Our visit was to watch a rarely shown movie on old Newry from 1924 to 2023 and it was standing room only. I think about 50 people were turned away and they were not best pleased.
The movie ran for about three hours and it sure brought back memories. One that really struck was the sheer scary power of the church that dominated ordinary daily life literally bringing thousands of people to the streets on command for Mass Rock and religious processions.
Now aside from an annual blessing of the graves they'd struggle to get a few 100 folks out and they are masters of their own self inflicted demise. But the church has patience; if it takes 1,000 years or twice that to re grow - like China - they can and will wait. They've been about for millennia; child abuse will become but a footnote in their history.
Admission was £10 with proceeds going to two different non religious charities.
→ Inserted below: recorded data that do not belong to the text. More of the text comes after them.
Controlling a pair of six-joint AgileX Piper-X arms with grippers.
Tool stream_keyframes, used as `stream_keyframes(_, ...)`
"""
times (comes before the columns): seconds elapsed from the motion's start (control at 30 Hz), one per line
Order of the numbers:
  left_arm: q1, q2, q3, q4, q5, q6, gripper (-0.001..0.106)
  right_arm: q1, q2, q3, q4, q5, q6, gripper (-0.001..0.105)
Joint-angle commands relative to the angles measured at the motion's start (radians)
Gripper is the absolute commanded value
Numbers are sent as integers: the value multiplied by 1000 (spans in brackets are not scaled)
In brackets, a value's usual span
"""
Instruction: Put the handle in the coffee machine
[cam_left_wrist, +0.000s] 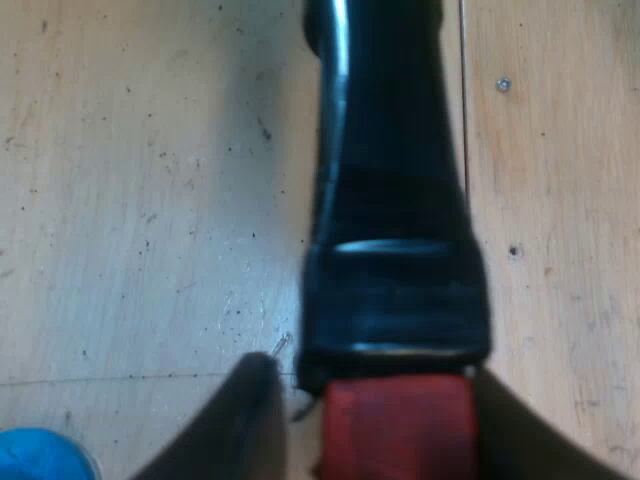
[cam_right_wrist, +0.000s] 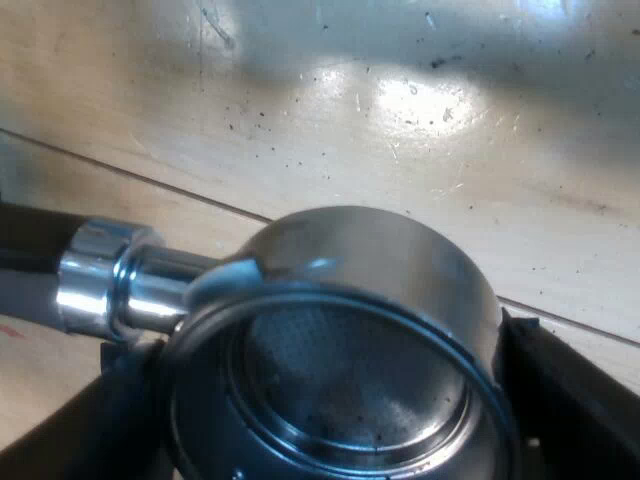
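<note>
The metal holder (cam_right_wrist: 340, 330) hangs just above a wooden table, its empty basket facing my right wrist camera. My right gripper (cam_right_wrist: 330, 410) is shut on the basket, one black finger (cam_right_wrist: 115, 420) pressed on each side of the rim. The chrome neck (cam_right_wrist: 110, 280) leads off to the dark handle. In the left wrist view the dark handle (cam_left_wrist: 395, 180) runs away from the camera, and its red end (cam_left_wrist: 400, 430) lies between the fingers of my left gripper (cam_left_wrist: 370, 400). One finger (cam_left_wrist: 250, 420) stands a narrow gap off the red end; the other touches it.
The pale wooden table (cam_left_wrist: 130, 200) lies under both grippers, with a seam, dark specks and a screw head (cam_left_wrist: 503, 85). A blue object (cam_left_wrist: 40, 455), perhaps the tamper, sits on the table beside my left gripper.
</note>
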Motion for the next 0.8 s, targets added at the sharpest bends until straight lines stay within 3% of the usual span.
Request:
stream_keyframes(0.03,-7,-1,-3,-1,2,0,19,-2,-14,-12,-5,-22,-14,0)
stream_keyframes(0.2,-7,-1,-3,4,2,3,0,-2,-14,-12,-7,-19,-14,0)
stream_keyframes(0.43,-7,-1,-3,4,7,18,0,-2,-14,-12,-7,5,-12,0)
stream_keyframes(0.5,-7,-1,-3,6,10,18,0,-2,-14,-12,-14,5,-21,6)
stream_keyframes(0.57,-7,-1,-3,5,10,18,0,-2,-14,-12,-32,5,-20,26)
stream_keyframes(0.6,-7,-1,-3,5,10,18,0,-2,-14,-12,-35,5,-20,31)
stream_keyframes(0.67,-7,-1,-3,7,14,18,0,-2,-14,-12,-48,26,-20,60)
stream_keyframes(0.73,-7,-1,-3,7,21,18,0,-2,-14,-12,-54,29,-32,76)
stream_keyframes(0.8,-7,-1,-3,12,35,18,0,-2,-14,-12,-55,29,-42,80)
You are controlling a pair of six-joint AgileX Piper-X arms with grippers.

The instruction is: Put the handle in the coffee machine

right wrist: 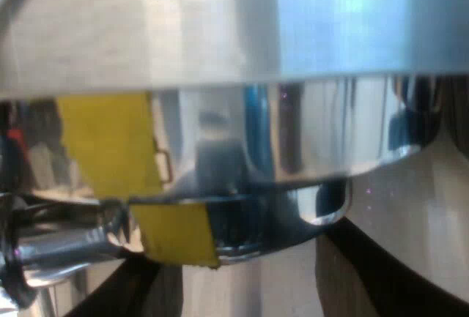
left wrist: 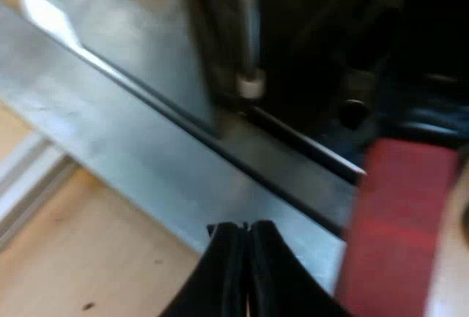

It also covered tea, coffee and biscuits during an interval.
Ours is a proud city (still can't get used to calling our town a city). It's been around longer than Belfast.
We have the first post reformation church in Ireland and the first summit-level canal built in the British Isles. Like later canals, the Newry Canal was also built primarily to transport coal. The world ran in coal for centuries.
This is the canal from which President Joe Biden's ancestors sailed from to a new life.
As I watched the movie and scanned the faces in the audience many I know who certainly haven't aged as well as me I thought of Dean Jonathan Swift - the man who wrote the Menippean satire Gulliver's Travels.
He said of us 'High Church, Low Steeple; Dirty Streets, Proud People'. He wrote this well over 300 years ago but it could have been written last night.